Разумеется, волн с разинутыми ртами никто из присутствующих (за исключением исполнителя) отродясь не видел, поэтому девчонки, сбежавшиеся со всего общежития, слушали песни бывалого морского волка именно так открыв рот. Леля в том числе. Очаровал моряк. Через год расписались. Поселились в оставшемся от бабушки домике на окраине города, почти у опушки леса. Портрет мужа в матросской форме красовался на стене, на самом видном месте, молодая жена с удовольствием слушала его воспоминания о лихих похождениях, а после рождения второй дочери пошутила, что теперь у них не семейная лодка, а корабль с женским экипажем на борту. Муж довольно засмеялся: жена повысила его в должности, теперь он капитан, и семь футов под килем своему кораблю обеспечит! Да Леля и не сомневалась, что с любимым, весельчаком и подающим большие надежды музыкантом, никакие бытовые шторма не страшны. За штормами дело не стало.

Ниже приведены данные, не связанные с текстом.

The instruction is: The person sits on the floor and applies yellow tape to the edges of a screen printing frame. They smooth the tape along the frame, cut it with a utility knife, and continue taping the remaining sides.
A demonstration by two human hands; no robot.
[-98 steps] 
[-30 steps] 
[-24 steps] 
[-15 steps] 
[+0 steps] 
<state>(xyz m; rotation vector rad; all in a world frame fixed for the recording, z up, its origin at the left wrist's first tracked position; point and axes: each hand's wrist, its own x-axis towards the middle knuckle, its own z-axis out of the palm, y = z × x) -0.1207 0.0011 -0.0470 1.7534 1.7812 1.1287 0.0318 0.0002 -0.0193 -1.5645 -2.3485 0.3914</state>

Жили предельно скромно. В их небольшом городе на сонатах, сарабандах и тому подобных тонких музыкальных материях не разжиреешь. Свое профессиональное мастерство Дмитрий дополнительно «оттачивал» в сплоченных рядах похоронного оркестра. Кроме этого подрабатывал в ресторане. Пел про бублички, про вишни, что созрели в саду у дяди Вани, и жалостное, без малого в яблочко бьющее «подойдите, пожалейте, сироту меня согрейте, посмотрите, ноги мои босы». Но мысли о большой сцене не оставляли. Чтобы иметь успех, утверждал Дмитрий, ему нужен настоящий инструмент, он ведь серьезный музыкант и нарабатывает классический гитарный репертуар Анидо, Сеговии и прочих великих. И вот свершилось! Дешевую «деревяшку» с металлическими струнами сменила большая, пышнобедрая красавица, сделанная известным мастером на заказ. На эту, как выразился Дмитрий, инвестицию в будущее, ушли деньги, собранные за все годы шабашек. И еще пришлось занять столько, что теперь, чтобы расплатиться с долгами, лабать ему до конца дней своих.